Online Estate Planning Docs. Can Devastate-Money Can Be A Curse

Reason 2: Ignorance Is Bliss! Don’t be a fool and do your own Generic Online Estate Planning Documents

The second reason in our series on how online estate planning documents can devastate your family and leave them in financial ruin is because online documents are generic and will oftentimes make your plan more complicated and confusing for your family.  If you have ever been in a position where a family member was sick or passed away, you know how much stress the situation can cause your family.  Unfortunately, some people have good intentions of making things easier for their family by using online estate planning documents, but oftentimes that decision just makes matters worse for everyone.  Online document users find it unnecessary to meet with a lawyer because they think that their situation isn’t complicated and that their online Will, Power of Attorney, and health care documents will suffice.  However, online documents are overly generic and usually do not serve the needs of even the most basic family situations.  In Reason 2 of this blog series, I will analyze how generic online documents can make matters worse for your family. More specifically, Part I of Reason 2 will address how customization issues can cause confusion and chaos for your loved ones.

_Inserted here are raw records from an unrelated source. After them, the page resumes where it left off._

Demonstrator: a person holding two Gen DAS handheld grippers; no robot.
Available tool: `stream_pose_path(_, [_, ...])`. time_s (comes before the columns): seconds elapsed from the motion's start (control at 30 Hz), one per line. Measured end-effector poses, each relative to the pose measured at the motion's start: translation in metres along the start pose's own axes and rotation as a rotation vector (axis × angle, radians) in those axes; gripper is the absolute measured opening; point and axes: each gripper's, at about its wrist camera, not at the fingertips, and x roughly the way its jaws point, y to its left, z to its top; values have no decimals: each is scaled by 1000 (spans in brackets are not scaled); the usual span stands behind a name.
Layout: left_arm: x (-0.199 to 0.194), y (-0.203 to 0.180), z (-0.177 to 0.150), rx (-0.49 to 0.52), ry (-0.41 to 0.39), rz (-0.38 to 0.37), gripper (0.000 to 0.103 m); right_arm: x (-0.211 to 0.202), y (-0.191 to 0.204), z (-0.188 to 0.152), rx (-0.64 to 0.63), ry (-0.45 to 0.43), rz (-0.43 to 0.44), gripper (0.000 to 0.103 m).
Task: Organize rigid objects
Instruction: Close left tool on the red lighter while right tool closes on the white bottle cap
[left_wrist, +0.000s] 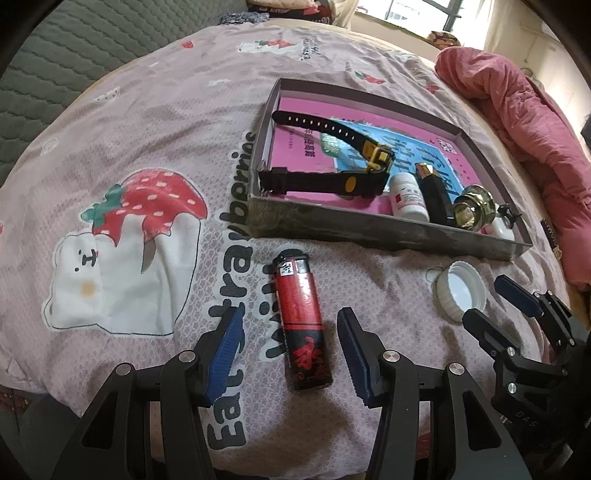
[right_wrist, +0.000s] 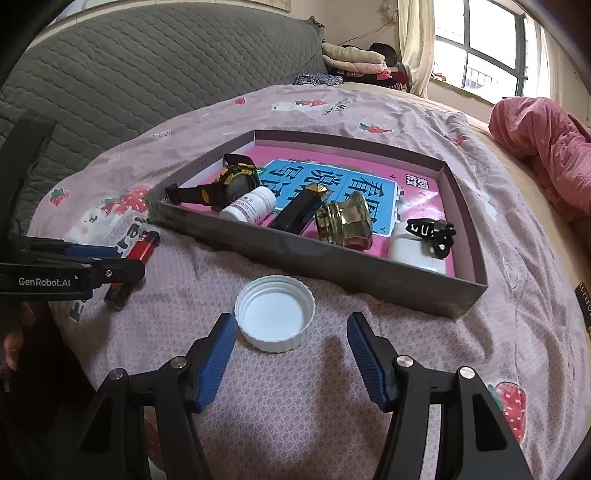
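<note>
While both tongs stand open and hold nothing, each one points down at one thing on the bed's pink strawberry bedsheet (left_wrist: 147, 122). In the left wrist view, the left tongs (left_wrist: 291, 334) have the red and black lighter (left_wrist: 303, 325) lying between the blue pads, in the lower middle of the frame, and the pads do not touch it. At the lower right of that frame the right tongs (left_wrist: 491, 306) appear beside the white bottle cap (left_wrist: 461, 291). In the right wrist view, the cap (right_wrist: 275, 317) lies with its hollow side up in the middle of the frame, just ahead of the right tongs (right_wrist: 291, 336), near the left pad. Behind both things stands the shallow grey box (right_wrist: 317, 258) with a pink and blue book on its bottom. Inside it lie a black and yellow wristwatch (right_wrist: 231, 186), a white pill bottle (right_wrist: 249, 208), a black lipstick tube (right_wrist: 299, 210), a gold metal cap (right_wrist: 345, 218) and a white case with a black clip (right_wrist: 430, 232).
</note>
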Motion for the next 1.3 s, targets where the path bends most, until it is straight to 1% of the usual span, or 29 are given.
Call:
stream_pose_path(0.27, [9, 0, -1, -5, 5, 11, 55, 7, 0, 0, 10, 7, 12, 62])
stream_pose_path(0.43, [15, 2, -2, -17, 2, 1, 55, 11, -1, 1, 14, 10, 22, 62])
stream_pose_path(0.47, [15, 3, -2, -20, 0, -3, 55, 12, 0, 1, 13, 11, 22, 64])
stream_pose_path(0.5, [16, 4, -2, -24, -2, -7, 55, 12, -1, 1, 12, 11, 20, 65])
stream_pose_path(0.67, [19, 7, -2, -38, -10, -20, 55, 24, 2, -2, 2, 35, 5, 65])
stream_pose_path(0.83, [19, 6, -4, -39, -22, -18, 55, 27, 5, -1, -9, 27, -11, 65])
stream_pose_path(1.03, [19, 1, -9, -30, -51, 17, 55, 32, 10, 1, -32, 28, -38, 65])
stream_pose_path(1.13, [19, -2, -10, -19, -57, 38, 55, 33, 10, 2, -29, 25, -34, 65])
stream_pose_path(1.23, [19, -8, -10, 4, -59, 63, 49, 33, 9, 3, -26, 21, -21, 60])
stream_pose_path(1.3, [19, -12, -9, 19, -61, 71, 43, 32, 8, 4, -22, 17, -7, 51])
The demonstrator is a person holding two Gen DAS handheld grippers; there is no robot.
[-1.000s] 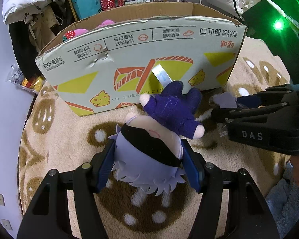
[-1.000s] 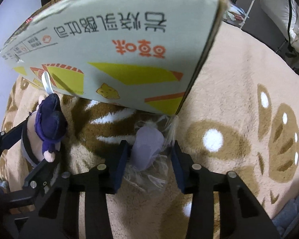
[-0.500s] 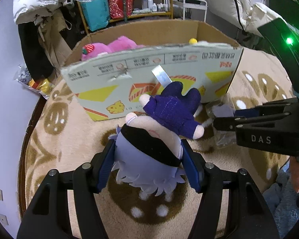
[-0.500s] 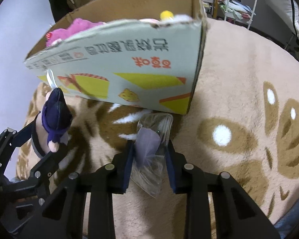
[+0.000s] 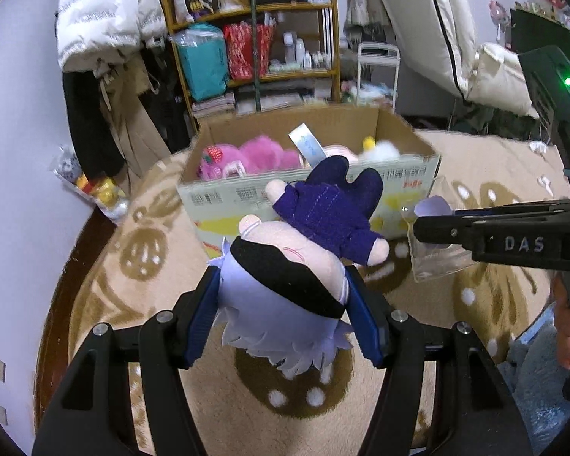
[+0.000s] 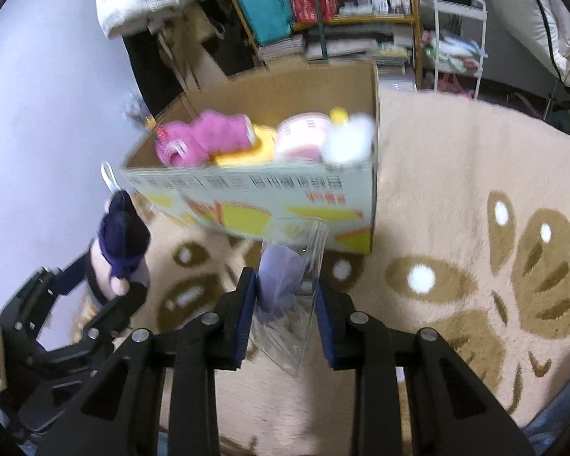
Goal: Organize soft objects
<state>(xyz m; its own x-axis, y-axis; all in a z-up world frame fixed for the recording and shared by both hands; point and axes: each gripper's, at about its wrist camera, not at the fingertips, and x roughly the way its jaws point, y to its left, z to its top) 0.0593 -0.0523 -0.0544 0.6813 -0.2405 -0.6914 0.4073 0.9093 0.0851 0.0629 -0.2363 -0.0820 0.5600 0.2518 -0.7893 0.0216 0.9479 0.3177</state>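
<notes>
— Left tool (image 5: 283,304): what does it have?

— Its blue pads are closed against the head of a plush doll (image 5: 285,285), one on each side. The doll has pale lilac hair, a black band over the eyes and a dark purple outfit; its feet point toward the cardboard box (image 5: 406,178). A white tag sticks up from its back end. In the right wrist view the same doll (image 6: 119,250) shows at the left edge, held up clear of the rug.

— And the right tool (image 6: 285,296)?

— Closed on a clear plastic bag (image 6: 288,304) with a small lilac soft item (image 6: 279,273) inside. The bag hangs between the pads and sags below them. From the left wrist view the bag (image 5: 433,262) sits just in front of the box's right corner, above the rug (image 5: 144,250).

— What is in the box?

— It stands open on the beige rug with brown patches. Inside lie a pink fluffy toy (image 6: 205,136), something yellow (image 6: 247,154), a pink-and-white round plush (image 6: 302,136) and a white fluffy one (image 6: 347,138) against the right wall.

— Anything behind?

— A wooden shelf (image 5: 254,11) packed with bags and bottles, and a white puffy jacket (image 5: 106,19) hanging to its left.
</notes>
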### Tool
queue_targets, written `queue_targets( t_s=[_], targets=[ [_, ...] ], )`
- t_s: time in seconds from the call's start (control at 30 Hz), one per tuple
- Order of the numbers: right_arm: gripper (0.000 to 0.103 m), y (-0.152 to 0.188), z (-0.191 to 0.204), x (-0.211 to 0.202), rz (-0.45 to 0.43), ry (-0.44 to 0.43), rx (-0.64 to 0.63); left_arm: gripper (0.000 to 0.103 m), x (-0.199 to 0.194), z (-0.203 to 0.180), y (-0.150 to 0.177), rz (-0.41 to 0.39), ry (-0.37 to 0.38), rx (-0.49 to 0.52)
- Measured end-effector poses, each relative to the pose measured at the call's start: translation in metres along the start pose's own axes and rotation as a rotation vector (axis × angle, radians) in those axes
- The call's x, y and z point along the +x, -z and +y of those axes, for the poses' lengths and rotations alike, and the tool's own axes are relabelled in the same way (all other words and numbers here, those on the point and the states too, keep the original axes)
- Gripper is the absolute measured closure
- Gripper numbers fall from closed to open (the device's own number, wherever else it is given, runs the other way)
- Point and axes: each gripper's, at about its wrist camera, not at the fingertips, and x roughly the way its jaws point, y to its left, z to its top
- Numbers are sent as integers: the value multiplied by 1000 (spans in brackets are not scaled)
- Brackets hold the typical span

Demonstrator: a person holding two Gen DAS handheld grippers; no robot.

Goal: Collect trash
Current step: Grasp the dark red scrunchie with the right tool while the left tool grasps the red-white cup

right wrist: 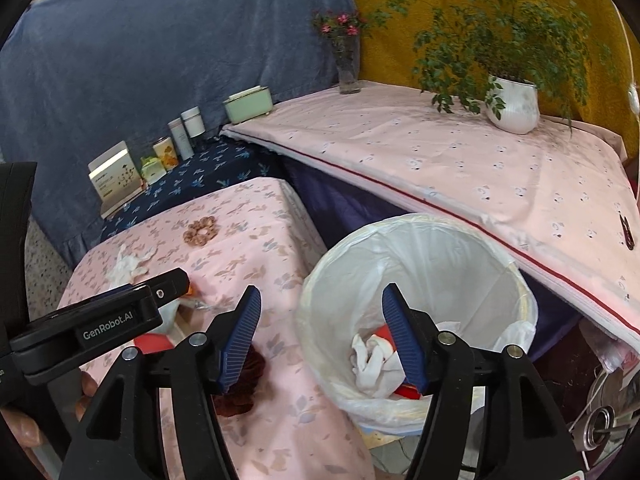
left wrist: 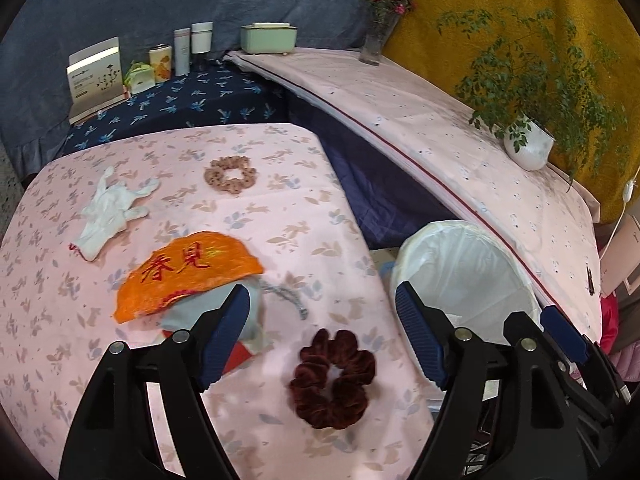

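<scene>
My left tongs [left wrist: 322, 328] were spread wide and held nothing, hovering over the pink floral desk [left wrist: 280, 208]. Between their fingers, at about 6 o'clock in the left wrist view, lay a dark maroon scrunchie [left wrist: 332, 378]. At 9 o'clock from it sat an orange cloth with red characters [left wrist: 188, 274], resting on top of a pale blue pouch [left wrist: 244, 316] whose grey cord [left wrist: 290, 298] trailed toward 3 o'clock. A white glove [left wrist: 110, 210] lay toward 10 o'clock, well apart from the maroon scrunchie, and a tan scrunchie [left wrist: 230, 175] lay at 12 o'clock, further back on the desk.

My right tongs [right wrist: 320, 336] were also spread and empty, hanging above the edge of the white-lined bin [right wrist: 440, 248], which stood on the floor just beside the desk at its 3 o'clock side. Inside the bin, crumpled white tissue [right wrist: 374, 364] rested on something red [right wrist: 410, 391] at the bottom.

Behind the desk, at 11 o'clock, a white box [left wrist: 96, 74], a small tin [left wrist: 160, 63] and two pale bottles [left wrist: 192, 46] stood on a dark blue patterned cloth [left wrist: 200, 98]. On the higher pink-covered desk [left wrist: 420, 120], a mint green case [left wrist: 269, 38], a glass vase of pink flowers [left wrist: 378, 36] and a potted plant [left wrist: 528, 146] stood in a row
</scene>
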Motion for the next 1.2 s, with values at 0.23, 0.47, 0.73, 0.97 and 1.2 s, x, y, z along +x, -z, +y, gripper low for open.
queue_targets(
  t_s=[0.23,0.47,0.73,0.97,1.2],
  targets=[
    [34,17,32,9,39,-26,-37,22,-2,39,12,14,-39,-19],
    [34,43,50,26,106,-36,-47,20,7,75,33,48,-84,14],
    [34,68,66,48,178,-47,-60,20,22,93,56,81,-66,67],
    [34,77,72,65,216,-43,-61,20,40,93,58,94,-19,122],
    [34,74,72,80,231,-35,-50,21,58,94,53,107,24,125]
  ],
)
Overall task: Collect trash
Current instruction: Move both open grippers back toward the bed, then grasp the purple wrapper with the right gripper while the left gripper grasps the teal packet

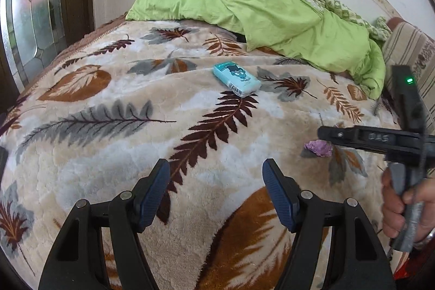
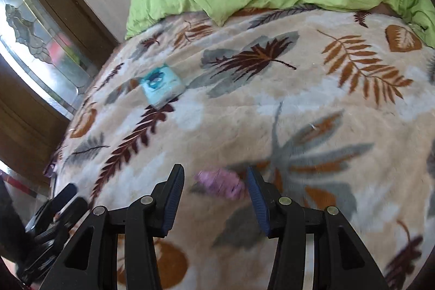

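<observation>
Purple crumpled wad (image 2: 221, 182) lies on leaf-print blanket (image 2: 312, 105), between parted pads of right gripper (image 2: 216, 197), ungripped. Teal tissue pack (image 1: 236, 79) farther up bed. Left gripper (image 1: 216, 195) wide, empty. Nothing collected yet.

Purple scrap (image 1: 318, 148): a small crumpled wad of lilac paper or wrapper, lying loose on the leaf-print blanket (image 1: 114, 159), on a grey and orange leaf.
Purple scrap, right wrist view (image 2: 221, 183): blurred, lying on the blanket.
Blue packet (image 1: 236, 78): a small, flat, pale-blue pack with a dark cartoon figure and a barcode end, lying flat mid-bed.
Spacing: the two lie well apart.
</observation>
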Demonstrator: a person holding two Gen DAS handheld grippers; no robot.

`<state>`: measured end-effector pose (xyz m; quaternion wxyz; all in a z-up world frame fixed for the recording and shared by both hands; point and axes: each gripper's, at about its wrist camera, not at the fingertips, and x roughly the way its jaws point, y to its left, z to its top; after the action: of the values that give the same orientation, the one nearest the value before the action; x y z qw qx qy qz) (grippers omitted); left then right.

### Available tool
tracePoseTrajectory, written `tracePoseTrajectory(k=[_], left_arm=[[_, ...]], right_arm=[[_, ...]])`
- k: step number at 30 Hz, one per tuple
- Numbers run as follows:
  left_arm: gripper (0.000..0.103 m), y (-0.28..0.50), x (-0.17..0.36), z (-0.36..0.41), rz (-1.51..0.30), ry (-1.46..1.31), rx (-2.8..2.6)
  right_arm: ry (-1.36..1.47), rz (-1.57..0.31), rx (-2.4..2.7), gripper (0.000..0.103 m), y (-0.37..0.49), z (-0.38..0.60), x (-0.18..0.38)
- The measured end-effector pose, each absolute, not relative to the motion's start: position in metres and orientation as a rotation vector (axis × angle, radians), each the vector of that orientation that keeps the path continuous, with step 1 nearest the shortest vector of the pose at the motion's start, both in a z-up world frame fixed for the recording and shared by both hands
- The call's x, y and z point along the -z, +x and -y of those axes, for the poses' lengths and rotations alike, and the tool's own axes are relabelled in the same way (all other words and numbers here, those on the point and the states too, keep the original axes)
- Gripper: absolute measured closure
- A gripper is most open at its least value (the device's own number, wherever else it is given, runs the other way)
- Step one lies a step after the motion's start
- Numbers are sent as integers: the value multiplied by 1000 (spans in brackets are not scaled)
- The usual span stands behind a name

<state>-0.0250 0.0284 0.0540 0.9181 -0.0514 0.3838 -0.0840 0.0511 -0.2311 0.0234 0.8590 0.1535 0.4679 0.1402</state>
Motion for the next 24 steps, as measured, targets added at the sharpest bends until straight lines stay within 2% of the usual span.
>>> tracePoseTrajectory(k=[4, 6, 13, 17, 22, 23, 24], left_arm=[[34, -22, -55, -30, -789, -116, 177], [34, -21, -54, -30, -795, -120, 181], [34, -19, -51, -22, -811, -118, 202], [34, -15, -51, -20, -820, -146, 219], [34, 3, -55, -12, -844, -168, 244], [30, 11, -57, -10, -854, -177, 241], [23, 20, -58, -7, -862, -191, 239]], right_arm=[[316, -994, -313, 53, 48, 224, -13], [277, -995, -309, 68, 45, 217, -13], [228, -946, -193, 70, 16, 195, -23], [401, -820, -54, 70, -11, 205, -49], [390, -684, 4, 70, -21, 212, -65], [389, -674, 10, 70, -21, 214, -66], [386, -670, 18, 70, -20, 218, -65]])
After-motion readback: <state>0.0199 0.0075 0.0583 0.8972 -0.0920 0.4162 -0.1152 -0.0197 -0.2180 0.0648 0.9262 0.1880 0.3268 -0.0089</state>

Part I. Online documents don’t allow customization for your family’s unique situation – causing confusion and chaos for your loved ones

In estate planning, one size does not fit all. Over the years, I have found that no two families are alike.  Each family has unique issues and online documents typically cannot address those issues.  If your issues are overlooked or ignored, your estate plan will probably not work the way you intended.  Most online documents lack the proper customization you need to address these overlooked or ignored issues.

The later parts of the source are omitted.